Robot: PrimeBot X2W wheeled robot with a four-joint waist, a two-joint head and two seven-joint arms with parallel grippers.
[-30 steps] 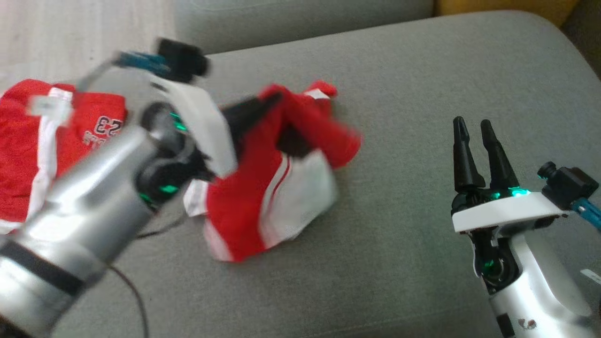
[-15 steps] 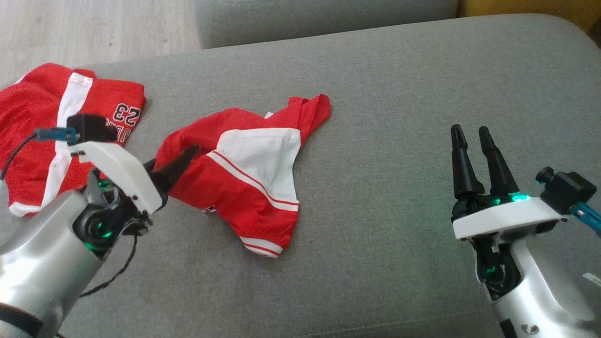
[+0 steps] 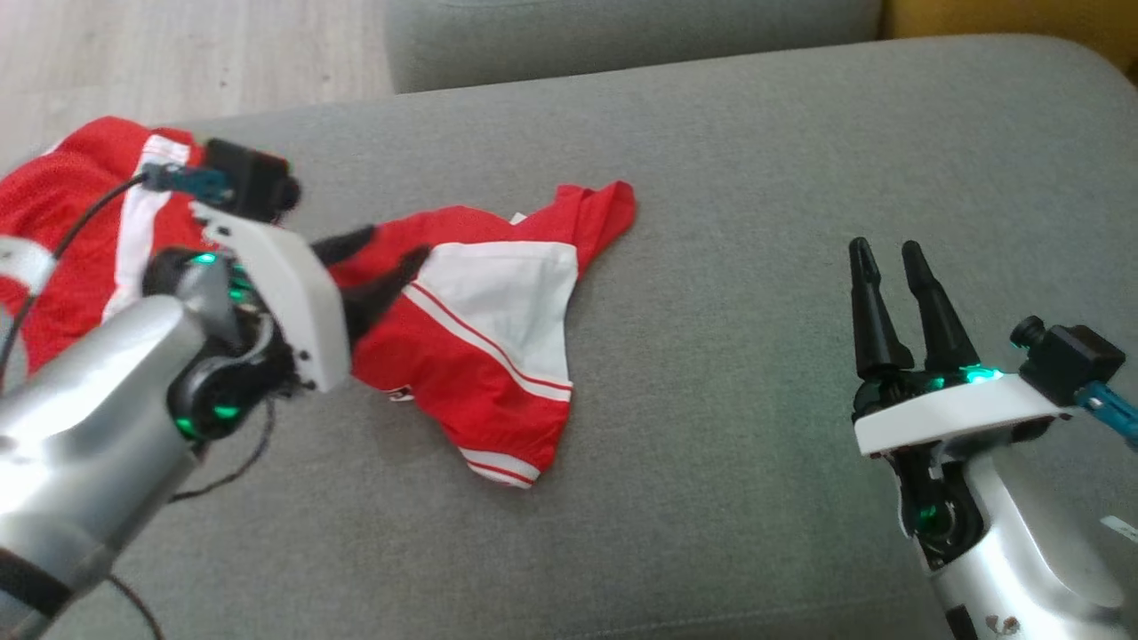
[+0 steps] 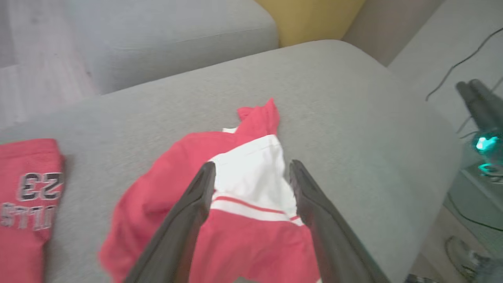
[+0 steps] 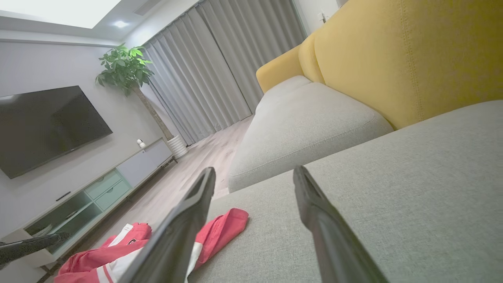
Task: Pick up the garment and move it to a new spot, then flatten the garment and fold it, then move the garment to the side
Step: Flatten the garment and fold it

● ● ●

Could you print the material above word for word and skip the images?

--- Written answer ---
Robot: PrimeBot X2W wheeled robot with a four-joint waist, a two-joint head and two seven-joint arms with parallel grippers.
[-30 steps] 
[-15 steps] 
[+0 steps] 
[+0 steps] 
[+0 steps] 
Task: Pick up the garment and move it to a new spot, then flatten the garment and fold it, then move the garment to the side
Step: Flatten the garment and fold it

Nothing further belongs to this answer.